Exclude the pictures, then restate exactly each line of the data below from the first through the line containing "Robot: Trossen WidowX".

__Recorded data__:
== Segment start ==
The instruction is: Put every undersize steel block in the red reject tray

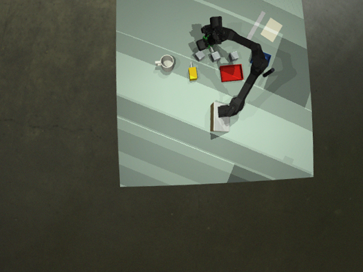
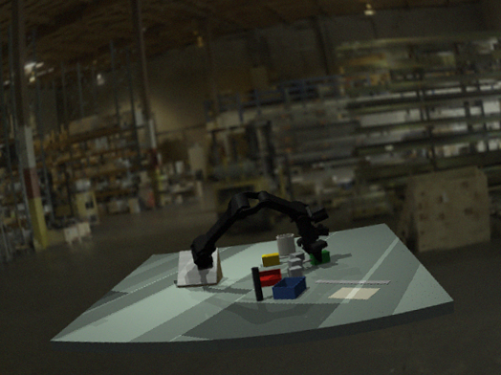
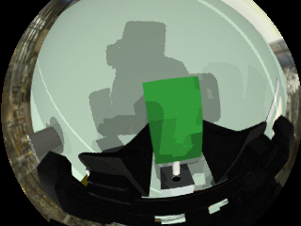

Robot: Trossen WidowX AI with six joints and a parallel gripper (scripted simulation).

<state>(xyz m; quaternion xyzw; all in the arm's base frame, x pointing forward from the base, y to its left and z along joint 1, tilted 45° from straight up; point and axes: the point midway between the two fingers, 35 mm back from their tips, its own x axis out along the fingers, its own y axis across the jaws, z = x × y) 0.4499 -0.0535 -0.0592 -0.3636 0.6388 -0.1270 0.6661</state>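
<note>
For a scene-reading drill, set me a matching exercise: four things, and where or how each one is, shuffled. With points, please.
1. green gauge [image 2: 323, 256] [image 3: 174, 122]
2. white mug [image 1: 167, 62] [image 2: 286, 244]
3. red tray [image 1: 231, 72] [image 2: 270, 277]
4. yellow gauge [image 1: 192, 73] [image 2: 270, 259]

A. holds no block
B. between the mug and the red tray, seen from above
C. gripped in the claw [image 3: 176, 141]
D. has its handle pointing away from the yellow gauge

Pairs: 1-C, 2-D, 3-A, 4-B
</note>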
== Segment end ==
__Response__:
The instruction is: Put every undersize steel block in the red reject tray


Robot: Trossen WidowX AI with six joints and a parallel gripper (scripted simulation).

Nothing else remains for this exercise.